Delphine Boël n'est pas la fille de Jacques Boël

19/09/14 à 17:10 - Mise à jour à 17:29

Source: Rtbf

Le test ADN spontané auquel s'est soumis Jacques Boël il y a quelques semaines est formel: il n'est pas le père biologique de Delphine, affirme la RTBF sur son site ce vendredi.

Delphine Boël n'est pas la fille de Jacques Boël

Delphine Boël. © Belga

En juin 2013, Delphine Boël avait introduit une procédure en contestation de paternité de Jacques Boël, son père légal, et en reconnaissance de paternité d'Albert II, devant le tribunal de première instance de Bruxelles.

Contactée par la RTBF, l'avocate de Jacques Boël a dévoilé aujourd'hui que son client n'est pas le père de Delphine, comme le confirme le test qui a été réalisé grâce à son ADN, celui de Delphine Boël et celui de sa mère, Sybille de Sélys Longchamps. "M. Boël a estimé qu'il était également temps pour lui de connaître la vérité. Pour cette raison-là, il a accepté de se soumettre à un test ADN et ce test", a encore expliqué Maître Théodora Baum. Jacques Boël ne contestera donc pas l'action en désaveu de paternité introduite par Delphine Boël à son encontre.

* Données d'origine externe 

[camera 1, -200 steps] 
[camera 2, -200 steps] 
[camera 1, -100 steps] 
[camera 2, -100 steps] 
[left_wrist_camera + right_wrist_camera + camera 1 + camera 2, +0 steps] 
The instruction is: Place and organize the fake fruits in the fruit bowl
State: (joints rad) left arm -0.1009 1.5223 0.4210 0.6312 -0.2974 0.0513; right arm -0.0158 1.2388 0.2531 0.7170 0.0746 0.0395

L'affaire Boël sera plaidée mardi

Par ailleurs, les plaidoiries dans l'affaire Boël débuteront mardi devant la 12e chambre du tribunal civil de Bruxelles. Delphine Boël avait introduit une action visant à faire reconnaître l'ex-roi Albert II comme son père. Toutes les parties ont remis leurs conclusions cet été et les plaidoiries pourront donc débuter, à huis clos.

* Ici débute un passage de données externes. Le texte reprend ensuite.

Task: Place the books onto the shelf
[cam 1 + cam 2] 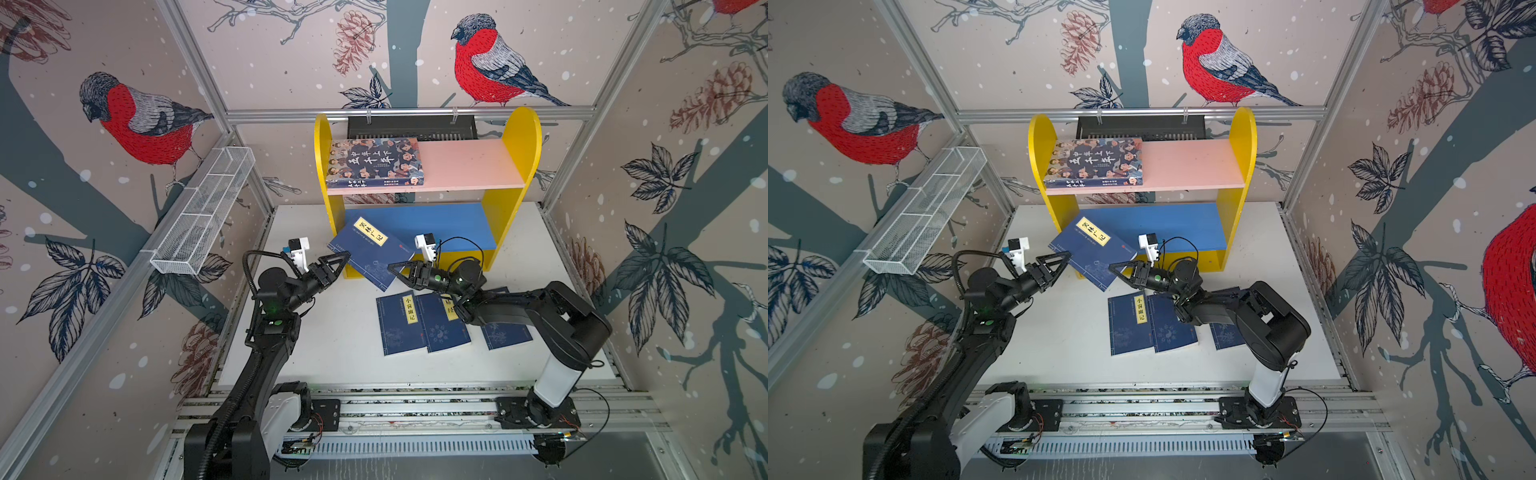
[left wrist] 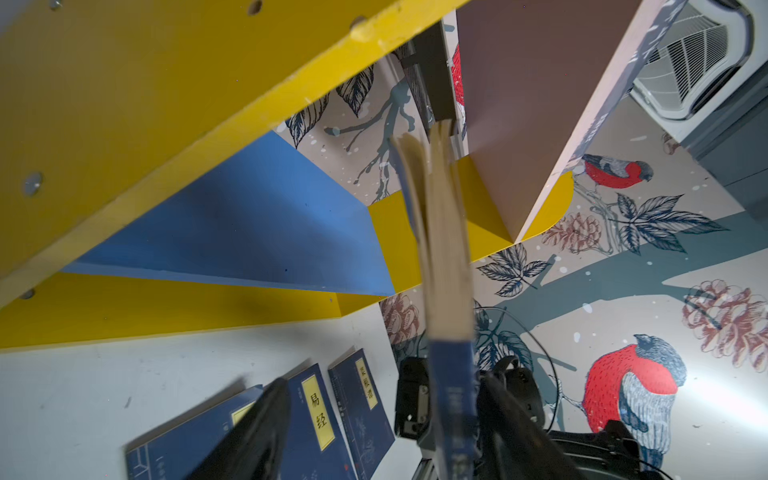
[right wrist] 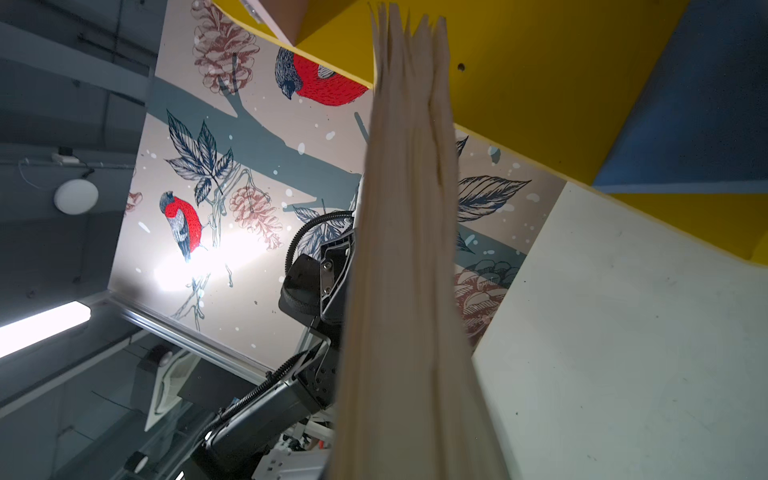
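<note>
R pincer (image 1: 392, 269): shut on navy book (image 1: 370, 253), right edge.
L pincer (image 1: 343, 264): jaws wide apart at same bk's left edge, no grip.
Shelf (image 1: 519, 166): held bk tilted in front of blue board; thick book (image 1: 374, 162) flat on pink board.
Counter (image 1: 324, 353): three navy books (image 1: 401, 324) lying flat.

Yellow sides, pink upper board and blue lower board on the shelf (image 1: 521, 141); navy covers with yellow title labels on the thin books (image 1: 397, 332); illustrated faces and white characters on the thick book (image 1: 374, 160); red-breasted birds across the wallpaper (image 1: 145, 120).
</note>
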`<control>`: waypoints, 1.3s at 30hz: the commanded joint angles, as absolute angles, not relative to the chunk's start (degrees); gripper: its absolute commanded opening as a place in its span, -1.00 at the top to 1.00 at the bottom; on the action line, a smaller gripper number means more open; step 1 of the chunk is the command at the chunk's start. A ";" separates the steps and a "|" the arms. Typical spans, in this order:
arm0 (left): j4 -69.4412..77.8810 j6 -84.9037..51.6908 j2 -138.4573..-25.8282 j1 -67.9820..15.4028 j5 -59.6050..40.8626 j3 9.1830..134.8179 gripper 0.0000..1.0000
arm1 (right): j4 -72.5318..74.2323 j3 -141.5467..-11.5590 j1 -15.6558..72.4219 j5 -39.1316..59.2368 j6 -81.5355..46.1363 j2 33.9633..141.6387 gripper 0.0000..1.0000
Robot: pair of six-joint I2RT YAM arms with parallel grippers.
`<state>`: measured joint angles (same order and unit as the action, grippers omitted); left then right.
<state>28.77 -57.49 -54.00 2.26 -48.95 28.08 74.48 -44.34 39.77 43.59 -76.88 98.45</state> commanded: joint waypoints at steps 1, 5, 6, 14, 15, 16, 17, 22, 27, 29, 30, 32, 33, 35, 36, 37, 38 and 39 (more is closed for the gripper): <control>25.10 -51.26 -53.03 3.11 -54.76 27.77 -0.72 | 64.80 -43.55 36.72 53.56 -68.65 95.30 0.97; 27.53 -52.38 -53.26 3.26 -60.58 27.72 -0.83 | 51.69 -43.86 33.23 58.55 -60.38 91.39 0.97; 27.36 -52.30 -53.65 3.26 -62.08 28.04 -0.82 | 45.98 -44.68 32.81 59.47 -56.47 90.02 0.97; 16.22 -41.40 -56.46 2.73 -64.84 31.72 -0.52 | 22.44 -50.25 32.20 62.28 -39.19 84.70 0.97; 15.13 -40.22 -56.48 2.56 -64.69 31.82 -0.50 | 21.85 -50.34 32.10 62.36 -38.72 84.34 0.97; 14.77 -39.83 -56.44 2.44 -64.76 31.69 -0.49 | 21.25 -50.44 32.08 62.32 -38.25 84.07 0.97; 15.05 -40.26 -56.28 2.23 -65.15 31.30 -0.48 | 20.22 -50.81 32.08 62.67 -37.46 84.24 0.97; 20.89 -44.59 -56.52 1.25 -68.30 30.29 -0.35 | 16.68 -53.28 32.17 64.80 -34.72 85.65 0.97; 24.16 -46.99 -57.12 0.28 -69.90 30.31 0.31 | 16.78 -55.90 32.17 65.56 -34.87 88.15 0.92; 24.53 -47.11 -57.52 0.18 -69.02 30.56 0.70 | 17.24 -56.91 32.17 65.10 -35.77 89.34 0.66; 24.36 -47.15 -57.85 0.18 -67.89 30.82 0.91 | 17.99 -57.17 32.08 64.75 -36.67 89.87 0.51; 23.59 -46.97 -58.39 0.22 -65.09 31.68 1.00 | 20.04 -56.85 31.76 63.45 -39.09 90.48 0.15; 23.36 -46.85 -58.75 0.18 -64.05 32.17 1.00 | 21.54 -56.11 31.45 62.84 -40.59 90.48 0.09; 24.39 -47.70 -59.93 0.24 -62.58 33.02 1.00 | 30.45 -52.93 30.70 62.41 -46.58 90.10 0.03; 25.18 -48.40 -60.47 0.24 -62.14 33.29 1.00 | 35.39 -51.09 30.51 62.25 -50.25 89.88 0.01; 26.41 -49.49 -61.21 0.18 -61.65 33.56 1.00 | 40.86 -49.00 30.56 62.16 -53.34 89.98 0.01; 28.48 -51.12 -62.02 0.26 -61.40 33.53 1.00 | 44.64 -47.87 30.88 62.10 -55.89 90.15 0.01; 30.98 -53.01 -62.73 0.24 -61.35 33.29 1.00 | 46.51 -47.28 31.29 61.73 -57.29 90.38 0.01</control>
<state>23.18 -48.69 -61.54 0.23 -62.81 32.93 30.89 -48.95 30.59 62.35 -48.29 90.28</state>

Delphine Boël avait cité Albert II en justice pour qu'il se soumette à un test ADN. Elle avait aussi cité les enfants royaux Philippe et Astrid, étant donné que Albert II était encore protégé par l'immunité royale à l'époque et qu'il aurait donc pu ne pas accepter de se soumettre au test.

En septembre 2013, elle avait annulé cette procédure afin d'en réintroduire une similaire, en ne citant plus que Albert II, celui-ci n'étant plus protégé par son immunité après avoir abdiqué en juillet 2013.

Delphine Boël avait expliqué son action par le fait qu'elle subissait des discriminations en tant que fille présumée du roi Albert II.